Here’s a pair of commonly heard questions around salesrooms about funnel management.

How many deals can you have on the go at any one time?

How many people can you actively talk to inside a prospect account?

Answers, typically, are along the lines of, ‘you can never have too much on the go…!’

Which doesn’t quite tell the full story.

For in the same manner that the dreaded and sadly often misinterpreted “over-trading” is the death knell for any growing business, you can lose more than you gain from a pipeline in overtrade mode.

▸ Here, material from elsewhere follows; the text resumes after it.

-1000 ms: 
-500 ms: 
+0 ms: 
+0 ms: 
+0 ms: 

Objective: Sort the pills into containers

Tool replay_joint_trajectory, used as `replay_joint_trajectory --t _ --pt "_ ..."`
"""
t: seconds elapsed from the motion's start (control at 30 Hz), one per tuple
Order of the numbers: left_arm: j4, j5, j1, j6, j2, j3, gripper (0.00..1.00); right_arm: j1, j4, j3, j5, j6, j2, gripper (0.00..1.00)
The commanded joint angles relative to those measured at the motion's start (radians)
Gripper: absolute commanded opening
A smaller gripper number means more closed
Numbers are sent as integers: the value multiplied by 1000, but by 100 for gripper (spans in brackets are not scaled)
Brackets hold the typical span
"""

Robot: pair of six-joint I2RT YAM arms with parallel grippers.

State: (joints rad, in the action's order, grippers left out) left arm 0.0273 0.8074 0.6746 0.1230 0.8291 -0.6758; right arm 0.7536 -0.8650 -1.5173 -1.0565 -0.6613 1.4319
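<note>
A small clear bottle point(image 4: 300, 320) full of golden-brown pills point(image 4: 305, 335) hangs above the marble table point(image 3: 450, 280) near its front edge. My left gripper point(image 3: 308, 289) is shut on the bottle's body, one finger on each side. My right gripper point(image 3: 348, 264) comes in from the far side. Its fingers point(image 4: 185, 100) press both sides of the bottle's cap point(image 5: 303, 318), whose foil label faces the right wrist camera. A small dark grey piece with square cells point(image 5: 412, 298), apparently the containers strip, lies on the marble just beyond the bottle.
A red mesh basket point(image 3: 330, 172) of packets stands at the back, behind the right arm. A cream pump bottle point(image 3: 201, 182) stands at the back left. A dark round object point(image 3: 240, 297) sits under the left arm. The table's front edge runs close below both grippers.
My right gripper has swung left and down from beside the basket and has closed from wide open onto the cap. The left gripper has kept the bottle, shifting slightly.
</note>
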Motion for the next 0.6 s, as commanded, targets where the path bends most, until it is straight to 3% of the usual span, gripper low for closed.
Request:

The nuance being that rather than sell so much that your cash runs out fulfilling those roaring sales, you pursue so much that your focus and attention dips and sales that ought come home, fall away.

Could internet dating hold the key?

if so, then Oxford Uni researchers suggest our magic number as seven.

Handily, they cite Dunbar’s Number, aka The Rule of 150 (and around whom I’ve blogged before, about meetings & via Handy’s Second Curve). This alludes to anyone having a finite number of people with which relationships can be happily ongoing. In the parlance of the field, they sought to find the “cognitive limit on the number of social connections humans can maintain”.

Assessing over one million dating matches, seven emerged as maximum “dating capacity”. Try eight, and you start to over-stretch yourself.

If this has any Sales resonance, then perhaps it’s time for a forecast check.

Are there eight proper deals in motion? Does any bid see you needing to personally dialogue in detail with over seven people?

There is definitely a number beyond which our selling effectiveness drops. Whether that be off a cliff or slightly wane, both entail sub-performance and must be avoided.

Whatever such “contact capacity” figure is for you, you should probably know it. And be ruthless with your potential business as a result.